After that, you need to do the FBD for both parts of the vehicle, each having its own mass and moment of inertia. For example:

RED: rolling resistance and lateral friction;
GREEN: Reaction at pin (same for both);
PURPLE: Input force from hydraulic cylinder (same for both; I've put only 1 cylinder);
BLUE: acceleration (linear & rotational) at CG.

mekyy
ok thanks for the help

So what I did was use the lateral force with mu=0.7

i then calculated the moments of both axle centres (this uses the small values of rolling resistance forces)...turns out you use the whole axle as the opposing directions of the rolling resistance forces actually double the moment not cancel it.

I then noted down these moment values...one was negative the other positive.

then I 'removed' the axles and treated the rest as a single beam with pivot at centre..i then calculated the moment about the centre summing the axle moments with the frictional forces*dist to pivot.

This gave me a reasonable answer of 30 000 Nm

The hydraulics provide 48 000 Nm at the pivot which is more then enough to overcome friction.

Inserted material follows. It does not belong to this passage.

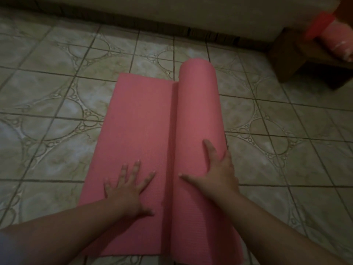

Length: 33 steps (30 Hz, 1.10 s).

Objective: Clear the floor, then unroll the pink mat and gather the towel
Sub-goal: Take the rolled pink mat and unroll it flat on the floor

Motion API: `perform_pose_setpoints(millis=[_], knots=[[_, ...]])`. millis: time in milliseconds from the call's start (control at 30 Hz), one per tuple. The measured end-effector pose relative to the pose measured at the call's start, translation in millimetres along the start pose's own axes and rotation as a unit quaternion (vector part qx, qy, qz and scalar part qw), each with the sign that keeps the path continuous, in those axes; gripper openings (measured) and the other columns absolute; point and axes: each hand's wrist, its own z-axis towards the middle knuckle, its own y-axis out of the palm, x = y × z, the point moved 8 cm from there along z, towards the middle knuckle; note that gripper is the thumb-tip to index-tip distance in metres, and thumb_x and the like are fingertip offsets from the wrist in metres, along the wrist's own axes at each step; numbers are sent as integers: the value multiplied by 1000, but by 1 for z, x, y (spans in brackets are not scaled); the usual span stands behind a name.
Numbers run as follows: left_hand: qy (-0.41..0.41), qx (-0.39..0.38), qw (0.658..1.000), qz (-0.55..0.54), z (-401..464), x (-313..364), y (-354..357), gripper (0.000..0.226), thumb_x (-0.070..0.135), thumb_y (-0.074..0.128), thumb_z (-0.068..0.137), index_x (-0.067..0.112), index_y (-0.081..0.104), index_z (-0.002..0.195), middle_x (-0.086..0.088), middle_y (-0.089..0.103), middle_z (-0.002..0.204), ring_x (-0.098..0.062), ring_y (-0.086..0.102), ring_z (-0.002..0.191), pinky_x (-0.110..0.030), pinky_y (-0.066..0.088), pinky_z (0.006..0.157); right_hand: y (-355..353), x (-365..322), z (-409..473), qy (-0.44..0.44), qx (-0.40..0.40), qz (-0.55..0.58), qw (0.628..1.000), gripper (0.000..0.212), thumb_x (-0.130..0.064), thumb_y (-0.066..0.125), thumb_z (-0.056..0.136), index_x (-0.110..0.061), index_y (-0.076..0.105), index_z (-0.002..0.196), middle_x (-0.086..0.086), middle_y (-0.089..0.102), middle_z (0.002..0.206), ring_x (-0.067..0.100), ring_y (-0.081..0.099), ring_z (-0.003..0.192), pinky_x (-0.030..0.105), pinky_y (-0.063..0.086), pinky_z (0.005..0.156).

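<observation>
A pink mat [141, 119] lies on the tiled floor, partly unrolled: a flat strip on the left and a thick roll on the right. My left hand [127, 190] rests flat on the unrolled strip with fingers spread. Over the near part of the roll lies my right hand [215, 169], fingers apart and draped on its curve. No towel can be clearly made out.
Patterned floor tiles [57, 104] surround the mat. A dark baseboard and pale wall run along the back. A low wooden bench [298, 60] stands at the far right with a red and pink bundle [336, 41] on it.
</observation>
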Motion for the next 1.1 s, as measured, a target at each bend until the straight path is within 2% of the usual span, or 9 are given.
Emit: perform_pose_setpoints(millis=[267,533,667,733,800,900,933,1033,1100], knots=[[-21,-33,999,-29,-9,-11,5,109,75,58,66,62,-35,121,13,-55,135,-27,-35,139,-69,9,108,13,-22,-10,-42,-3,-49,998,104,-72,64,59,-57,1,141,17,8,155,34,20,141,50,28,110],[-74,-28,996,-50,-35,-69,20,108,81,51,66,55,-36,124,10,-56,134,-31,-30,142,-66,14,109,43,-64,-39,-107,-63,-73,990,96,-68,59,72,-51,-5,142,23,-10,157,43,9,143,53,18,112],[-70,1,997,-24,-39,-56,9,106,89,32,55,51,-36,126,5,-51,136,-31,-25,144,-64,10,112,23,-32,-30,-75,-55,-80,992,115,-80,60,60,-47,-10,145,13,-12,160,33,6,147,53,19,113],[-42,21,998,-32,-35,-40,1,104,89,15,43,49,-37,124,4,-48,135,-31,-23,145,-62,9,113,7,-2,-23,-36,-66,-53,996,127,-85,61,47,-47,-7,146,7,-13,161,27,3,149,51,19,116],[-4,27,999,-36,-25,-21,-6,107,89,11,38,48,-37,124,3,-46,138,-31,-24,144,-61,6,114,-14,25,-16,18,-69,9,997,144,-80,69,28,-42,1,149,6,-8,162,24,3,149,47,19,119],[59,32,998,-16,-5,8,-15,123,99,19,33,50,-29,135,5,-44,144,-21,-35,136,-64,0,114,-30,47,-6,81,-55,186,978,128,-47,78,38,-26,19,149,15,29,152,28,34,137,40,33,113],[70,29,997,-7,1,13,-15,120,98,27,39,52,-25,137,7,-44,144,-18,-36,132,-65,-2,112,-27,46,-5,85,-63,234,966,125,-46,81,43,-24,19,149,14,38,148,28,44,130,41,38,110],[71,30,997,17,9,12,-10,120,88,53,50,54,-24,136,9,-46,141,-19,-36,135,-66,-4,110,-7,50,-2,88,-60,251,962,144,-58,89,34,-25,10,150,8,38,148,25,45,130,41,39,110],[72,34,996,32,7,10,-5,123,87,57,49,53,-22,138,9,-45,143,-24,-33,140,-64,-4,112,-7,59,-2,87,-24,261,961,139,-46,93,41,-21,11,150,8,40,147,23,46,128,37,39,109]])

But...The 30 000 Nm is the torque required to only just get the vehicle turning right? But then this should be the max value since it is overcoming static friction and once turning at a stand still (and also while moving at speed) the torque required should be less

So, the extra torque supplied by hydraulics could be some sort of safety factor, having more than what is needed? Or would the extra value be there to get a certain turning velocity??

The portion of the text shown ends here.